How to choose homebirth in Australia
You need to find a midwife in private practice with whom you feel comfortable. Just as you engage any other professional to provide you with a service, you have the right to interview, ask questions and meet a midwife face-to-face and make sure she is the right midwife for you. In the unlikely event that you choose to transfer to a hospital, she will provide you with information to help make the decision and will also accompany you. There are publicly funded homebirth programs in some states but these are only open to a small group of women. You need to book in early and fill strict criteria to access them.
Support
Contacting your local homebirth support network will help you meet other women and families for whom homebirth is an important and normal part of life. They can also talk with you about choosing your special birth companions. Joyous Birth meets all over Australia.
Learning about pregnancy and birth
Your midwife should be able to share a great deal with you such as videos, books, journals and experience so you can begin to gather all the vital information around you for achieving a homebirth. There are a number of groups in Australia which provide excellent classes and discussion groups on homebirth and natural birth and you can easily access these as well. Both your support group and your midwife can give you contact details. The Joyous Birth forums are chockfull of information to ensure you achieve the safest and best birth for you and your baby!

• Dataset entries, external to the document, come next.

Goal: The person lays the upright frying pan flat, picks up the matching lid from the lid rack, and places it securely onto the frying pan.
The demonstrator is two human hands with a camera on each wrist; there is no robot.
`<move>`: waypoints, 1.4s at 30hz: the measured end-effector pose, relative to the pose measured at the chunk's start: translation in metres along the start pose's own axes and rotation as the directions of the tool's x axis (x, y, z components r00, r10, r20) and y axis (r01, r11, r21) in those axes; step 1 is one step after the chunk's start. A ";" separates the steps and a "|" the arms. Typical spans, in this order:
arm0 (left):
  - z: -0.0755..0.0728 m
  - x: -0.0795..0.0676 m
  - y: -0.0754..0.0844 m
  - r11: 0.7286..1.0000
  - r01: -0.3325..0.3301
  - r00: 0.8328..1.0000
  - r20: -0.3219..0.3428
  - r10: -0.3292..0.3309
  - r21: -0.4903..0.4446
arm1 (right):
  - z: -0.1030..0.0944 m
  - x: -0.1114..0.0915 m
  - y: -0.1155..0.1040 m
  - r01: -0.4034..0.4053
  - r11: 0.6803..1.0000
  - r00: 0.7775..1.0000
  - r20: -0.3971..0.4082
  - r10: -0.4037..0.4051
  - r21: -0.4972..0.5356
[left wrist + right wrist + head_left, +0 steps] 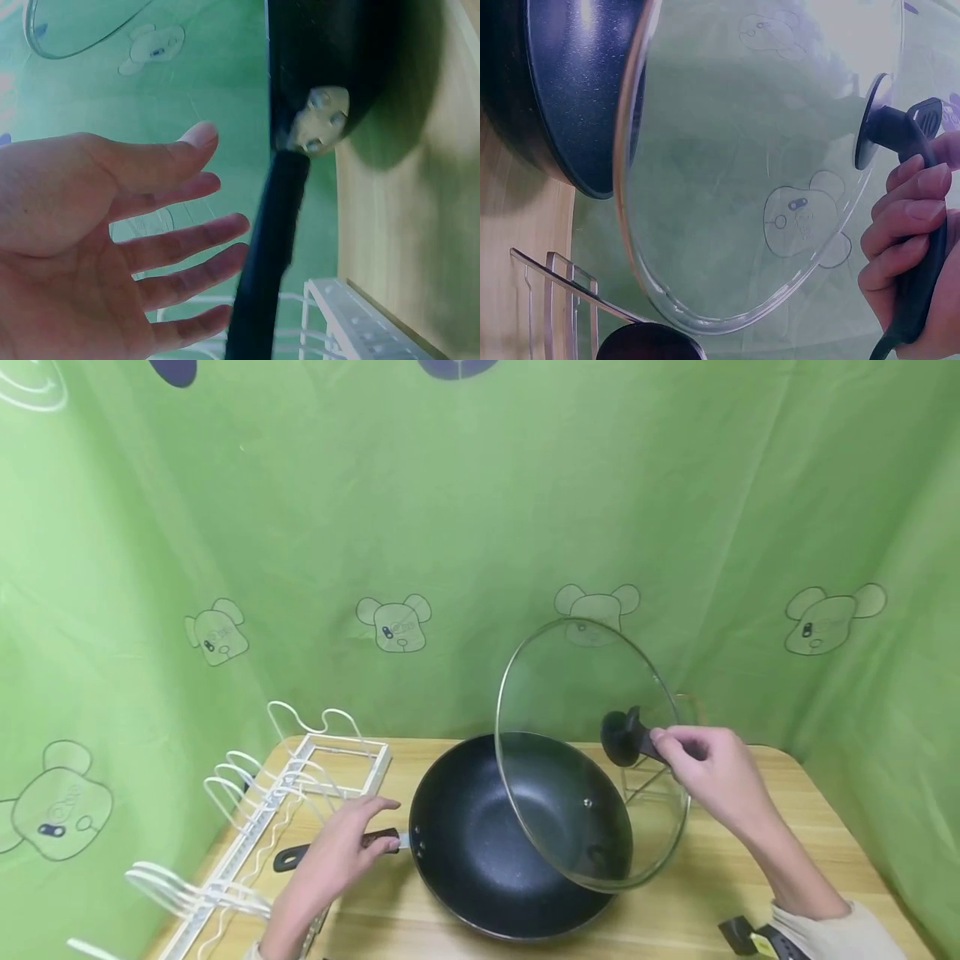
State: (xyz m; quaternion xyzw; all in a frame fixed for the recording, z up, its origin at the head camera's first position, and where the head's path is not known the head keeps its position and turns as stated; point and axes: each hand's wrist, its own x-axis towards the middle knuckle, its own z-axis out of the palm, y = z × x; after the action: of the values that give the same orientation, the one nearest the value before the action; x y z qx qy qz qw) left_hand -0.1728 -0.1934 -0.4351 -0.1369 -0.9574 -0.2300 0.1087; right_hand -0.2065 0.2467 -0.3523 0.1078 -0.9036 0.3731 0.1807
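Observation:
My right hand (716, 772) grips the black handle of a glass pan lid (555, 693). The lid is tilted steeply, its steel rim raised above the right side of a black frying pan (480, 827). Through the glass, part of the pan's dark inside shows. In the right wrist view, the fingers (911, 199) curl round the lid handle (924, 262). My left hand (341, 843) hovers at the pan's black handle (292, 857), fingers spread. The left wrist view shows a gap between those fingers and the pan handle (266, 247).
A white wire rack (258, 810) with several upright loops runs along the table's left side. Behind the lid stands a small wire stand (555, 277), with a dark rounded object (649, 343) beside it. A black strap (738, 935) lies near the right sleeve. Green curtains surround the wooden table (787, 810).

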 end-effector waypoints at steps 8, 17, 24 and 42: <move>0.001 -0.015 -0.012 0.993 0.070 0.997 0.010 -0.072 0.090 | 0.009 0.009 -0.016 0.026 0.994 0.996 0.088 -0.017 -0.106; 0.009 -0.014 -0.016 0.984 0.110 0.993 0.029 -0.115 0.138 | 0.021 0.020 -0.032 0.088 0.978 0.984 0.169 -0.056 -0.189; 0.014 -0.013 -0.022 0.977 0.034 0.996 0.079 -0.051 0.213 | 0.030 0.014 -0.031 0.118 0.967 0.980 0.181 -0.078 -0.224; 0.014 -0.011 -0.028 0.986 0.022 0.993 0.107 -0.040 0.165 | 0.033 0.014 -0.029 0.126 0.968 0.979 0.185 -0.086 -0.218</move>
State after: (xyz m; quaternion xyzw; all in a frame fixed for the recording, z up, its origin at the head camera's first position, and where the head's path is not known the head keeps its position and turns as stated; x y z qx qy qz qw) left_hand -0.1734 -0.2133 -0.4614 -0.1249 -0.9796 -0.1445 0.0631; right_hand -0.2180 0.2026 -0.3497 0.1665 -0.9458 0.2455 0.1322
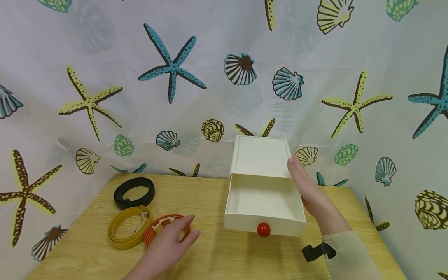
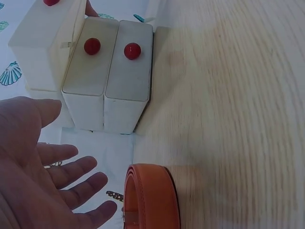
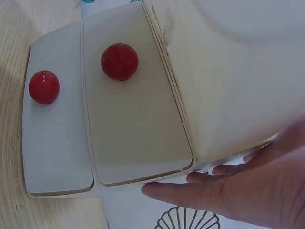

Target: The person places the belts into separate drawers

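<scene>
A small white drawer unit (image 1: 260, 155) stands on the table, its top drawer (image 1: 245, 222) pulled out with nothing in it. My right hand (image 1: 311, 194) rests against the unit's right side, fingers extended along it; the right wrist view shows the fingertips along the side wall. Over the coiled orange belt (image 1: 148, 233) hovers my left hand (image 1: 168, 245), fingers spread and holding nothing. In the left wrist view the orange belt (image 2: 155, 195) is beside the fingers. Two closed drawers (image 3: 138, 133) with red knobs (image 3: 119, 61) sit below the pulled-out one.
A coiled yellow belt (image 1: 113, 235) lies left of the orange one, and a coiled black belt (image 1: 148, 190) is behind them. The wooden table (image 1: 206, 210) meets a curtain (image 1: 210, 105) printed with starfish and shells at the back and sides.
</scene>
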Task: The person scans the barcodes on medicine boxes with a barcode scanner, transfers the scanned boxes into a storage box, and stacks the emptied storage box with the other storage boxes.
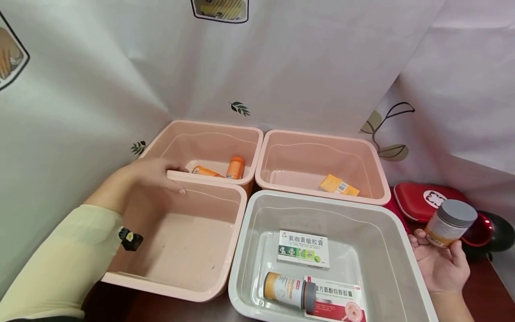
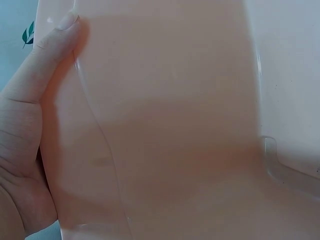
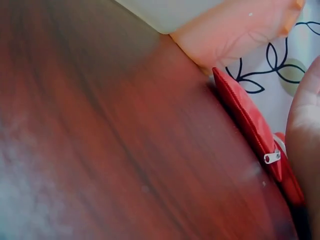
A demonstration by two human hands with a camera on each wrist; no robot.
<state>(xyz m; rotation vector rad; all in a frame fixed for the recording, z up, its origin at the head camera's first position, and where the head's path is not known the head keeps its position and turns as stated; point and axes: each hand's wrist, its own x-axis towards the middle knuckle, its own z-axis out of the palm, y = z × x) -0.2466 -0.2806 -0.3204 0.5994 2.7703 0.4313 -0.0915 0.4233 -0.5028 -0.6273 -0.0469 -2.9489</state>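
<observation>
My left hand (image 1: 153,173) grips the far rim of the front-left pink bin (image 1: 237,232), thumb inside its wall and fingers over the back. In the left wrist view the thumb (image 2: 42,65) lies along the pink wall. Out at the right, my right hand (image 1: 442,266) holds an upright jar (image 1: 444,230) with a grey lid and a white-orange label. To its left stands a grey bin (image 1: 386,250), where a similar jar (image 1: 281,288) lies on its side, partly over a red-white medicine box (image 1: 335,297). A green-white medicine box (image 1: 303,248) lies behind them.
The back-left pink bin (image 1: 217,127) contains orange bottles (image 1: 235,167). An orange-yellow box (image 1: 339,185) lies in the back-right pink bin (image 1: 318,136). By my right hand are a red zipped case (image 1: 414,199) and a dark rounded object (image 1: 500,232). A printed white sheet (image 1: 314,67) hangs behind.
</observation>
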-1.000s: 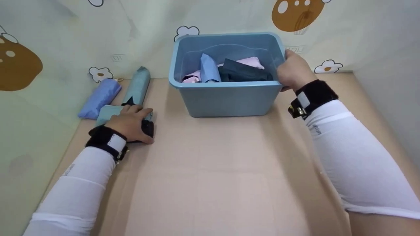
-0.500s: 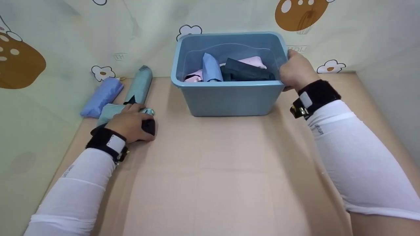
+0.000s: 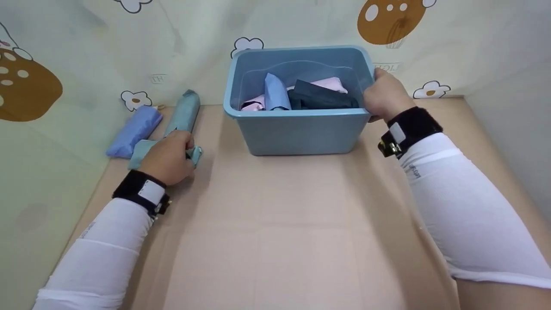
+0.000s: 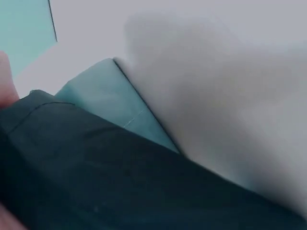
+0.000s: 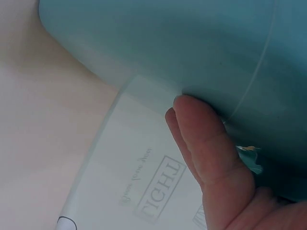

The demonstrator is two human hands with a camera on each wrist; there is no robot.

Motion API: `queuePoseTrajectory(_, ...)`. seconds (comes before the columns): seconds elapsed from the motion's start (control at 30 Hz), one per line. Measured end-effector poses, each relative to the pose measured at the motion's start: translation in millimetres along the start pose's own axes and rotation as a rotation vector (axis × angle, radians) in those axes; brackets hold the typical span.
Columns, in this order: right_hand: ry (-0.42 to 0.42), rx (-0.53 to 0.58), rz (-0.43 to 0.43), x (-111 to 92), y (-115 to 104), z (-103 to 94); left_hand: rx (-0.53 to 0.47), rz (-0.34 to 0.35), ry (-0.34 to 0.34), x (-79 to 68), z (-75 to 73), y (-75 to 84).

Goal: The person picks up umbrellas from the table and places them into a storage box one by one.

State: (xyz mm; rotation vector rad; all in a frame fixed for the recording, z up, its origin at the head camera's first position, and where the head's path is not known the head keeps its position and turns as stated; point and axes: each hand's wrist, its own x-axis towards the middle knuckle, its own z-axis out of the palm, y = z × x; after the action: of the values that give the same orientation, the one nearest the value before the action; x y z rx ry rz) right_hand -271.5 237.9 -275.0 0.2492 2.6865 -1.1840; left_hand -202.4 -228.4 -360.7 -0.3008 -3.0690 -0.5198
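Observation:
My left hand (image 3: 168,158) curls its fingers at the left of the table, over the teal bundles. In the left wrist view it grips a dark fabric roll (image 4: 110,167), mostly hidden by the hand in the head view. Beneath lies a teal fabric roll (image 3: 140,151); a longer teal roll (image 3: 185,111) points toward the wall. My right hand (image 3: 387,94) holds the right rim of a blue plastic bin (image 3: 301,135), its fingers (image 5: 206,139) against the outer wall. Inside the bin lie a light blue roll (image 3: 276,92), a dark roll (image 3: 325,95) and pink pieces (image 3: 330,83).
A periwinkle-blue fabric bundle (image 3: 134,131) with a small loop lies at the far left by the wall. Pale sheeting (image 3: 198,43) printed with flowers and brown shapes stands behind and at the sides. A beige cover (image 3: 301,228) spreads over the table.
The left hand's spread fingers have closed, and the dark roll seen under them is now largely hidden in the head view. The right hand and the bin keep their place.

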Motion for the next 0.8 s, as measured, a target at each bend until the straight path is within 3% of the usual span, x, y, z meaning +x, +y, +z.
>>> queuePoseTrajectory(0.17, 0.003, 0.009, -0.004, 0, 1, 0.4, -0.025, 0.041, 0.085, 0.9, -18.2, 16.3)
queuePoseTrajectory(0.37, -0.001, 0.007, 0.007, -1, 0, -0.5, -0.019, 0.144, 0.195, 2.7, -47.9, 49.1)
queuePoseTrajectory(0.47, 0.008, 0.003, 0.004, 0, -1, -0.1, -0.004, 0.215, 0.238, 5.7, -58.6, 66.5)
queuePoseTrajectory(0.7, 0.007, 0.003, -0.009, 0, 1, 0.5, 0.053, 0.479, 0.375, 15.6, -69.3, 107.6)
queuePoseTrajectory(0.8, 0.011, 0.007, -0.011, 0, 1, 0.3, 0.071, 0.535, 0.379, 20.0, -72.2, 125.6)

Joyous Birth – the Australian homebirth network.
About the Author...
Janet Fraser is the convenor of the Joyous Birth online community. Mothering her children, her community and women who are birthing is her joy, her gift to the world and her power. Her work empowers women to remember their birth rights and birth in safety and dignity. Janet is part of the world wide movement that is Healing Birt the Heal the Earth.

Apr 10th, 2007 at 1:16 pm
Thanks for the info. I wish we would have had a homebirth with our first but things didn’t work out the way we thought. However, the next one will be born at home!!!